A chunk of Northland's photographic history has been sold to an American photo archive.
Fairfax Media - which owns The Whangarei Leader, The Bay Chronicle, The Northern News and The Dargaville and Districts News as well as national and regional newspapers - plans to start shipping its old photos to RogersPhoto Archive next week. Prints will go first with negatives to follow later this year.
The company, based in Little Rock, Arkansas, specialises is restoring, scanning and ''monetising'' photo archives. It will send digital versions of the photos back to New Zealand but will retain the originals.
The deal means the end of local efforts to digitise The Northern News photo archive, which sparked a flurry of letters to the editor and protests on Fairfax Facebook pages.
Debbie Beadle, of the Kaikohe Photographic Centre, had a verbal agreement to scan the newspaper's old photos and place them online for people to identify.
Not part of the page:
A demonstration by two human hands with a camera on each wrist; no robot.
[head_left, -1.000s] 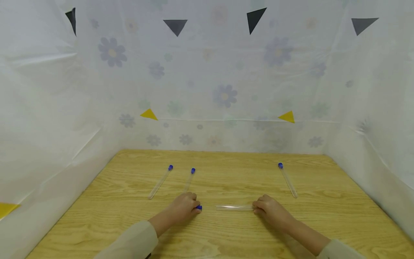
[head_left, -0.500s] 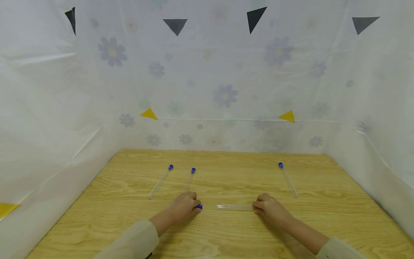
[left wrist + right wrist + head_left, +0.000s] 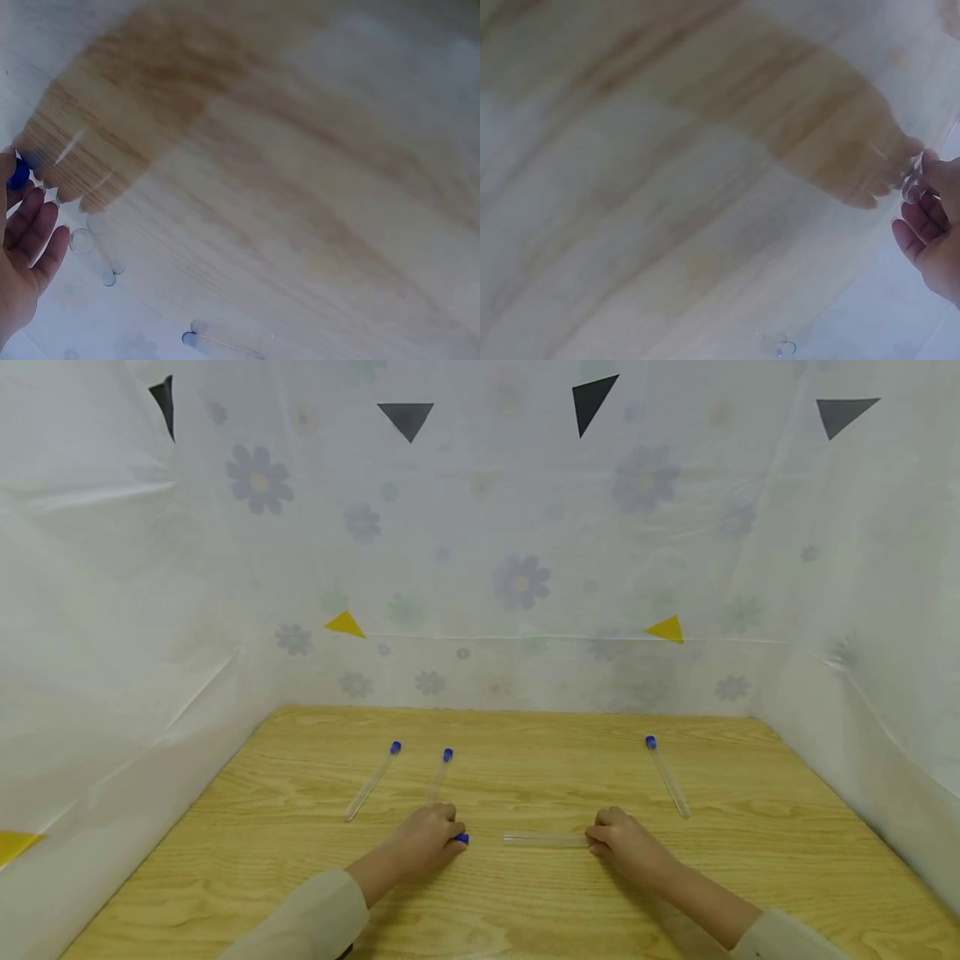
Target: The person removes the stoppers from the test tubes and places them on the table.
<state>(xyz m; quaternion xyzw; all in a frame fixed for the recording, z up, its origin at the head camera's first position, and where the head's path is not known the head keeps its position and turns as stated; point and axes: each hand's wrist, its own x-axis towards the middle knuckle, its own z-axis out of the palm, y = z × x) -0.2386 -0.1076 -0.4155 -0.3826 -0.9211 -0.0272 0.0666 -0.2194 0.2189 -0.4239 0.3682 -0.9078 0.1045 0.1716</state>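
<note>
In the head view my left hand pinches a blue cap between thumb and fingers, low over the wooden table. Facing it, my right hand grips one end of a clear, uncapped test tube, whose other end points left toward the cap with a gap between. The left wrist view shows the blue cap at the fingertips, with the other fingers loosely bent. In the right wrist view the tube's end sits between thumb and index finger.
Two blue-capped test tubes lie at the left, an outer tube and an inner tube partly behind my left hand. A third capped tube lies at the right. White flowered sheeting walls the table at the back and sides.
</note>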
While prints could be ordered from her shop or The Northern News, she said her primary goal was to create a community database allowing people to reconnect with old photos of friends and family.
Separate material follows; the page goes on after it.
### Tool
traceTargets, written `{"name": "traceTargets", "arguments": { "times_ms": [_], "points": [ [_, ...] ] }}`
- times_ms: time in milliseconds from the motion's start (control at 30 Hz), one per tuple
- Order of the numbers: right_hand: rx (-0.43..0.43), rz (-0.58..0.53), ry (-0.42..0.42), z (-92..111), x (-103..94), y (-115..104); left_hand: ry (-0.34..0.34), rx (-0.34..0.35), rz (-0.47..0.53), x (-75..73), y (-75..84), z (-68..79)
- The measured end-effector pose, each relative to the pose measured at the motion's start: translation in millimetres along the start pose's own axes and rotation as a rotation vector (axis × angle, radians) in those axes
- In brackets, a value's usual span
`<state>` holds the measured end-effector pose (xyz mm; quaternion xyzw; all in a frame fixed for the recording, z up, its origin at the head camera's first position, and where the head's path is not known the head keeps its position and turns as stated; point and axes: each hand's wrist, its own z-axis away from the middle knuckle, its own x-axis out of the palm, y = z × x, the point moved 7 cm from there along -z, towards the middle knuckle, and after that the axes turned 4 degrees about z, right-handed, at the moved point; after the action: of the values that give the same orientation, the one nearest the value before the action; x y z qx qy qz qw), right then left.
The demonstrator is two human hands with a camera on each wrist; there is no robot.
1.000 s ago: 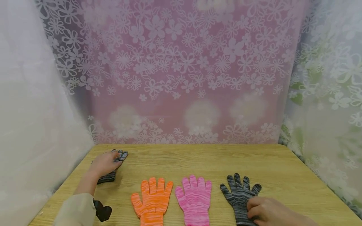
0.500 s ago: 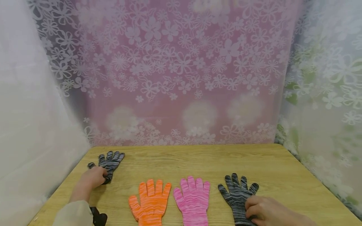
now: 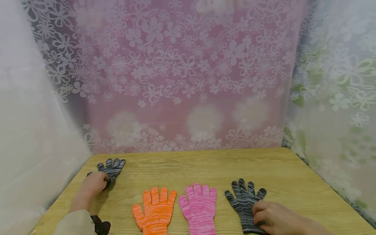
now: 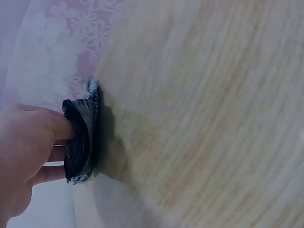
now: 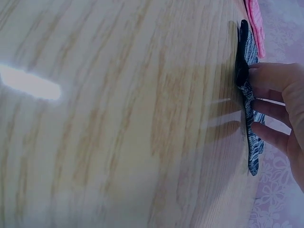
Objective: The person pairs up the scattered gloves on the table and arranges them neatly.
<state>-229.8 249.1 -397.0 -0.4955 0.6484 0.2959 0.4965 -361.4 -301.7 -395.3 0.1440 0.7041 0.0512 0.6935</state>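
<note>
A black-and-grey knit glove (image 3: 112,170) lies at the table's back left, its fingers pointing away. My left hand (image 3: 93,183) pinches its cuff, which gapes open in the left wrist view, with a finger or thumb (image 4: 61,127) at the opening. At the right front, my right hand (image 3: 271,217) pinches the near right side of a second black-and-grey glove (image 3: 245,204), which lies spread on the table. In the right wrist view this glove (image 5: 251,95) appears edge-on, with my fingertips against it. An orange glove (image 3: 158,209) and a pink glove (image 3: 200,205) lie flat between my hands.
The wooden table (image 3: 188,166) ends at a pink flowered curtain (image 3: 182,98) behind. Pale sheets stand along the left side (image 3: 35,130) and right side (image 3: 332,130). A dark device (image 3: 101,225) is on my left wrist, by the sleeve.
My left hand has moved from atop the far left glove to its cuff, uncovering the glove's fingers. The view has shifted slightly. My right hand stays at its glove.
</note>
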Motion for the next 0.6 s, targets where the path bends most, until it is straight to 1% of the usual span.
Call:
{"name": "traceTargets", "arguments": {
  "times_ms": [100, 200, 300, 367, 433, 600],
  "points": [
    [0.022, -0.015, -0.012, 0.8, -0.4, 0.8, 0.038, -0.021, 0.04, -10.6, 0.4, -2.1],
    [0.038, -0.022, -0.026, -0.2, -0.3, 2.7, 0.078, -0.032, 0.072, -26.7, 6.2, -4.0],
    [0.045, -0.024, -0.031, -0.6, -0.5, 4.1, 0.131, -0.022, 0.097, -44.1, 17.5, -7.0],
    [0.044, -0.026, -0.031, -0.6, -0.4, 4.3, 0.149, -0.02, 0.126, -54.2, 26.6, -8.8],
    [0.043, -0.037, -0.031, -0.1, 0.1, 4.5, 0.158, -0.029, 0.144, -62.1, 35.6, -11.1],
    [0.043, -0.061, -0.032, 1.8, 2.4, 4.5, 0.149, -0.052, 0.186, -75.4, 60.4, -18.4]
  ]
}}
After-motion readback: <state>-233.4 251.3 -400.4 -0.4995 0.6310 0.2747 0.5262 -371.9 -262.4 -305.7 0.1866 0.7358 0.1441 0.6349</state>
Under the agreement Ms Beadle retained digital versions of the photos but returned the originals to The Northern News along with copies of the scanned images. Fairfax kept the copyright.
Last month, however, Ms Beadle was ordered to stop scanning the photos and hand over any prints she still had. Her database, from various sources, now contains 94,000 images.
The Northern News archive was donated to Kaikohe's Pioneer Village some years ago but returned when it transpired photos were being given away.
Fairfax editor-in-chief Paul Thompson told NZ Herald media commentator John Drinnan the company had weighed up the impact of sending archive prints offshore and had also approached the National Archives to look after them. However, it would have cost tens of millions of dollars to digitise the pictures. They were not properly stored and some had been lost in the Christchurch earthquakes.
Mr Thompson said the deal did not involve Fairfax getting any cash in hand. Fairfax retained the copyright.
Mr Drinnan said Rogers Photo Archive also approached the Herald for its archives several months ago but was rebuffed - although it is hoping to meet the Herald's owners APN News and Media again. APN, Fairfax's main rival, also owns The Northern Advocate and The Northland Age.
Rogers Photo Archive and its photo leasing arm, Argenta Images, claim to have the world's biggest digital library of vintage and historic images with more than 170 million photos. It sells subscriptions to media companies which use the photos in newspapers, magazines, books and documentaries.
While some have criticised the Fairfax move, others say the company would otherwise be unable to digitise and preserve its photo collection.
Fairfax acquired much of the archive when it bought Independent Newspapers in 2003. In Auckland it includes photos from the discontinued Auckland Star, The Sunday Star-Times, Sunday News and Truth.